El estudio global Be Invested de Fidelity sugiere que los inversores europeos están cada vez más familiarizados con la creciente variedad de estrategias de inversión disponibles a través de los fondos cotizados (ETF).La investigación, realizada entre 6.500 inversores minoristas de toda Europa, revela que los ETF se están consolidando como una parte habitual de las carteras de inversión, ya que el 35% de los inversores europeos afirma haber invertido en ETF o ETP (Exchange Traded Products, o productos cotizados, una familia que agrupa ETF, ETC y ETN que se negocian en Bolsa igual que una acción y replican un activo o índice subyacente).
Además, el 31% de los inversores europeos asegura comprender la diferencia entre los ETF activos y los pasivos, un nivel de conocimiento significativo si se tiene en cuenta que los primeros son una incorporación relativamente reciente. Esta creciente comprensión de los ETF activos también se refleja en los datos del mercado. Según ETFGI, los activos gestionados por ETF en Europa alcanzaron un máximo histórico de 3,77 billones$ a cierre de mayo de 2026, tras registrar entradas netas récord de 220.900 millones en lo que va de año. Los ETF activos están contribuyendo de forma significativa a este crecimiento, con casi 20.300 millones en entradas netas en lo que va de 2026, casi el doble del volumen registrado en el mismo periodo de 2025.
La encuesta de Fidelity revela que los inversores se sienten atraídos por los ETF principalmente por su facilidad para operar (44,8%), su diversificación (43,2%) y sus costes competitivos (41,4%), lo que pone de manifiesto el papel que desempeñan estos vehículos a la hora de facilitar el acceso a oportunidades de inversión de forma sencilla y flexible.
No obstante, el estudio también refleja una "Europa a dos velocidades" en cuanto al grado de madurez del mercado de ETF. Países como Alemania, Reino Unido y Suiza encabezan la adopción de estos productos, combinando mayores niveles de inversión con un mejor conocimiento de los distintos enfoques de gestión. Alemania registra el mayor porcentaje de inversores que entienden la diferencia entre los ETF activos y pasivos (47%), seguida del Reino Unido (39%) y Suiza (38%).
En España y los Países Bajos, el conocimiento es más moderado y la adopción mantiene un ritmo constante, con un 35,1% y un 32,7% de los inversores, respectivamente, que afirman comprender la diferencia entre ETF activos y pasivos. En cambio, Francia e Italia se sitúan algo por detrás, con un 28,7% y un 27,9%, respectivamente.
Brecha de edad
Los datos también revelan una marcada diferencia entre generaciones en la forma en que los inversores utilizan los ETF, tanto en términos de conocimiento como de comportamiento inversor. Los inversores más jóvenes encabezan el conocimiento sobre estos productos: el 44% de las personas de entre 18 y 34 años afirma comprender la diferencia entre los ETF activos y pasivos, frente a solo el 20% de los mayores de 55 años.
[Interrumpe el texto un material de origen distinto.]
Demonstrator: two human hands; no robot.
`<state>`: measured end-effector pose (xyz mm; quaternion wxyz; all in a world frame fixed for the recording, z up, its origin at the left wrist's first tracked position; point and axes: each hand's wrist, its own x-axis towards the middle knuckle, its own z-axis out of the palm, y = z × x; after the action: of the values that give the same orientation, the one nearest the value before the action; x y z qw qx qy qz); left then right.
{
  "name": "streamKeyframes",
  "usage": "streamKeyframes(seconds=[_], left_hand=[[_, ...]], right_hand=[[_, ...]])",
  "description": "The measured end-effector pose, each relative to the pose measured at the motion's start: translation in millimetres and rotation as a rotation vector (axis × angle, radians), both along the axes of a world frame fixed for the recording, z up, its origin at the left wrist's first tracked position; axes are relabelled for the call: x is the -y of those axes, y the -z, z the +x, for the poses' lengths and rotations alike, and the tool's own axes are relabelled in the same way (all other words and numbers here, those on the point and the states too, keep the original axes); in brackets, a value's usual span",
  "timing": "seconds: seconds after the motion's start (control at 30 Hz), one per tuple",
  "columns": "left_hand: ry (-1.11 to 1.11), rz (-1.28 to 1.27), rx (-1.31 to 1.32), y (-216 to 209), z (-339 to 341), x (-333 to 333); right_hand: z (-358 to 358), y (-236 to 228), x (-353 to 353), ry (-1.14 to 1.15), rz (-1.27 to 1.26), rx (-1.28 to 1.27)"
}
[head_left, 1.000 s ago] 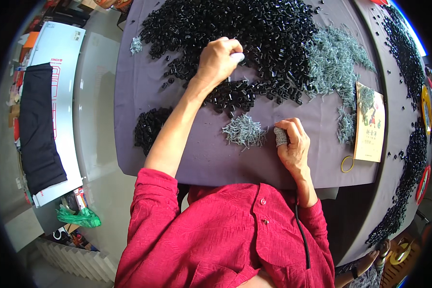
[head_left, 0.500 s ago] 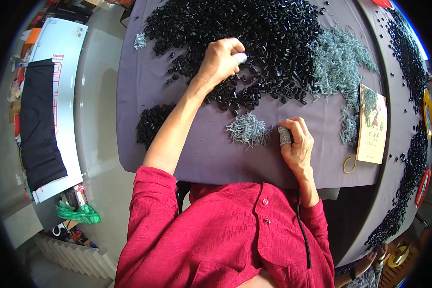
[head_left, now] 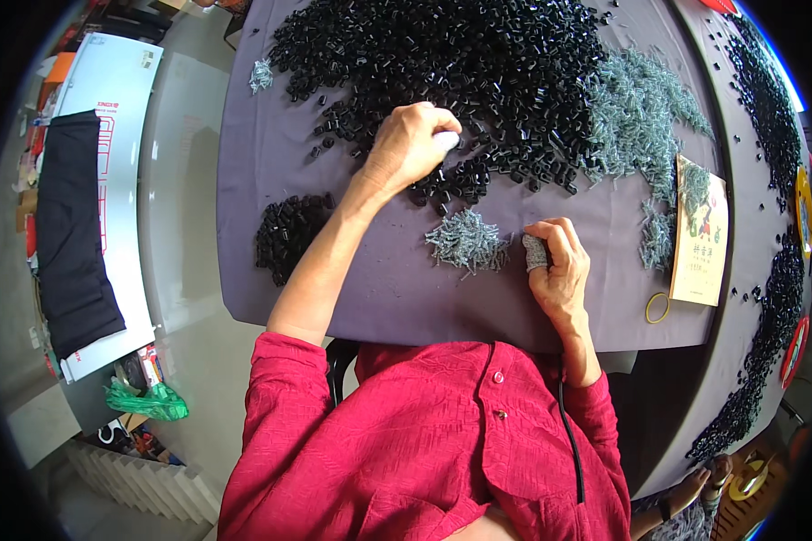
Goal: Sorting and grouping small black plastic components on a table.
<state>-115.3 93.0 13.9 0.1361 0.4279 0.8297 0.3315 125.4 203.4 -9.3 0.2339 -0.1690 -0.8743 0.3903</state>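
Observation:
My left hand (head_left: 412, 149) is over the near edge of a wide heap of small black plastic pieces (head_left: 460, 63). Its fingers are pinched together, with a pale cover on the thumb; anything between them is hidden. My right hand (head_left: 559, 270) rests by the table's near side, fingers curled against a thumb in a grey knitted cover. What it may hold does not show. Just left of it lies a small pile of grey screw-like pieces (head_left: 466, 242). A smaller heap of black pieces (head_left: 289, 236) sits beyond my left forearm, at the table's left.
A larger spread of grey screw-like pieces (head_left: 636, 117) adjoins the black heap on the right. Near it lie a yellowish booklet (head_left: 700, 243) and a yellow ring (head_left: 658, 308). On a neighbouring table are more black pieces (head_left: 767, 334); another person's hand (head_left: 686, 494) shows below.
My left hand has drawn back toward me from deeper in the black heap, fingers still pinched. My right hand has stayed almost where it was.

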Motion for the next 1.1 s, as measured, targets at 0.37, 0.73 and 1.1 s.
streamKeyframes(seconds=[0.37, 0.73, 1.1], left_hand=[[-0.021, -0.175, -0.296, 7, 31, -27], [-0.026, 0.051, -0.412, 24, 32, -13], [-0.107, 0.619, 1.276, 4, 107, 40]], right_hand=[[1, 2, 0, 0.006, -0.005, -0.005], [2, 4, 1, 0.044, -0.017, -0.054], [9, -35, 16, -0.028, -0.814, -0.118]])
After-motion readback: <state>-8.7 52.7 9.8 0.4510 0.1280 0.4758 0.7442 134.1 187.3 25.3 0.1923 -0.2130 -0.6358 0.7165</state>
De hecho, el 65% de este último grupo reconoce no entender esta distinción.
Aunque los inversores más jóvenes muestran una mayor familiaridad con los ETF, sus motivaciones son diferentes. Les influye menos el coste (38%) que a las generaciones de mayor edad y conceden más importancia a la facilidad de uso (46%). En cambio, los inversores de entre 35 y 54 años son los más sensibles a las comisiones (43%), mientras que los mayores muestran una mayor tendencia a confiar en las recomendaciones de profesionales. No obstante, en todos los grupos de edad se mantienen constantes los principales motivos para invertir en ETF: su simplicidad, accesibilidad, costes competitivos y capacidad para ofrecer una diversificación eficiente.
Stefan Kuhn, Responsable de Distribución de ETF de Fidelity International, afirma: "El mercado de ETF ofrece hoy a los inversores europeos más opciones que nunca. Tanto si buscan una exposición amplia al mercado mediante estrategias pasivas como soluciones de gestión activa diseñadas para desenvolverse en mercados cada vez más complejos, el formato ETF proporciona acceso a una amplia gama de capacidades de inversión. Es alentador que casi uno de cada tres inversores europeos ya comprenda la diferencia entre los ETF activos y pasivos, especialmente teniendo en cuenta el rápido desarrollo del mercado de ETF activos en Europa. A medida que continúa la innovación, ayudar a los inversores a entender los distintos enfoques disponibles -y cómo pueden contribuir a diferentes objetivos de inversión— será clave para reforzar su confianza. El fuerte impulso que han registrado los ETF activos hasta ahora demuestra que los inversores valoran cada vez más poder elegir entre distintos enfoques de inversión. Tanto los ETF activos como los pasivos pueden desempeñar un papel importante en una cartera, en función de los objetivos, el horizonte temporal y el perfil de riesgo de cada inversor".